Getting a first successful grid parse was tricky. I got errors such as Tesseract finding a digit in an empty cell, or giving the wrong result.
Most of those errors where due to a bit of grid appearing in the image fed to Tesseract (above, notice how the red lines aren’t perfectly aligned with the original grid). So I cut each cell a bit smaller than it was to avoid their edges, and I managed to get a friendly grid parsed correctly. I could just plug the digits into my solver and that was the prototype done!

Now I have something to show the manager

That prototype took about a day and a half. I was still far from done though. First of all, parsing a grid took over 8 seconds.
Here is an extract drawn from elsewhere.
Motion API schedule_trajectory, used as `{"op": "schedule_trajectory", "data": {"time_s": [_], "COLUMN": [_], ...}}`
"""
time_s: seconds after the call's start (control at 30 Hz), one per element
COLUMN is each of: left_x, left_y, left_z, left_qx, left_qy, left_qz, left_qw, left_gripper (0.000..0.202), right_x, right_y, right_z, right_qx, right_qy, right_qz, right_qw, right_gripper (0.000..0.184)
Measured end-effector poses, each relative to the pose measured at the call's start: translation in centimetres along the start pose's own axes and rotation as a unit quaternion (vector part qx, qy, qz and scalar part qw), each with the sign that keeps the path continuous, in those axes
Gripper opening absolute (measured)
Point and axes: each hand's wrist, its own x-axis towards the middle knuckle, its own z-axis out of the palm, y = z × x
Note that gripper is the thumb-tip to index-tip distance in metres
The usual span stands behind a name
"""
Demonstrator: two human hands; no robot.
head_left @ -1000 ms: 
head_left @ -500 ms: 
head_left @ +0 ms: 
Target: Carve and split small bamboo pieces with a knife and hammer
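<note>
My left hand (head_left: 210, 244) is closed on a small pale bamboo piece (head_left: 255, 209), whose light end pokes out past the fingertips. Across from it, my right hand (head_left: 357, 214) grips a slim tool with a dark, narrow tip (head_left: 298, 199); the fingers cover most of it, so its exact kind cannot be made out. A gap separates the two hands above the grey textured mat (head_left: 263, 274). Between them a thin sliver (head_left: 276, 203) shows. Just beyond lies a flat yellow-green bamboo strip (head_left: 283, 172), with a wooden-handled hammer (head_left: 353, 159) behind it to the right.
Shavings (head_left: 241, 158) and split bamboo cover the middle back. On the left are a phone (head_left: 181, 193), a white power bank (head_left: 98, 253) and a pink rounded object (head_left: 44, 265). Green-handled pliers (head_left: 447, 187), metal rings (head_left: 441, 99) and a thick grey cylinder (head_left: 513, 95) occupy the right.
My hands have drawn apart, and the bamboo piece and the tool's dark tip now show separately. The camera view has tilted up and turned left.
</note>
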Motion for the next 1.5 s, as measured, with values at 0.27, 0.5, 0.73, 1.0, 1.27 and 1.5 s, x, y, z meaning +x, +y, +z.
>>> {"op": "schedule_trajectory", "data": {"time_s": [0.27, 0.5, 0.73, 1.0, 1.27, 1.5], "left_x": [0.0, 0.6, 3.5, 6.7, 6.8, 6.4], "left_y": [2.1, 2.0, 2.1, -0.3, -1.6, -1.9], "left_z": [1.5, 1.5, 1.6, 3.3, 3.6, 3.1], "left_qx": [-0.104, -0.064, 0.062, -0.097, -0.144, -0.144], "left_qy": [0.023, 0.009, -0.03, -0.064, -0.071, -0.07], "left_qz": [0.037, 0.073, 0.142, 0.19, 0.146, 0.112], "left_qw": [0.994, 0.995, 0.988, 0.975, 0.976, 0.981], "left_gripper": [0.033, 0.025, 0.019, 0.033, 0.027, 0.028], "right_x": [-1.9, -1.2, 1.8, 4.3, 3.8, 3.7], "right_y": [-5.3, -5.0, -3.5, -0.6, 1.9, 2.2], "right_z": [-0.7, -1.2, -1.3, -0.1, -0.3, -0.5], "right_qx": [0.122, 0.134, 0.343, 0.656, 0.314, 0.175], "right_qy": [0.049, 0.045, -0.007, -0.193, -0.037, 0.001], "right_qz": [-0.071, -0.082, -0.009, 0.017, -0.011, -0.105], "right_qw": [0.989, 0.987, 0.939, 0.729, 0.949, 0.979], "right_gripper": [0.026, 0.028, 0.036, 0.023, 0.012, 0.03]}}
But most importantly, my friends had sent me pictures, and my program did not like them.

Thanks Hubert, great grid :middle_finger:

Improvements

Function

Cell detection

One of the first issues I encountered while trying to deal with the picture was with Hough Lines.
One of the parameters you set is the threshold for the minimum number of points belonging to a line (that’s probably not exactly it, but it’s close enough). Too high and you miss lines, too low, and you get extra ones. Of course the sweetspot won’t be the same everywhere.
My solution was to start with a very high threshold and lower it until Hough Lines gave me 10 horizontal and 10 vertical lines.

Another important part of cell detection is to filter the lines given by Hough, especially on pictures that have Moiré patterns. If you don’t:

I like it, but it's also kind of... too red

So you need to remove the lines that are neither horizontal nor vertical, as well as lines that are too close to each other.

OCR

Tesseract’s initial accuracy was lacklustre, even after using their “best” neural network instead of their “fast” one.
Their documentation was helpful, indicating that better image processing would yield the most improvement.
I made two main breakthroughs here. The first was to detect where a digit is in its cell using findContour, cut that part of the cell, and paste it on an empty canvas with the same background colour.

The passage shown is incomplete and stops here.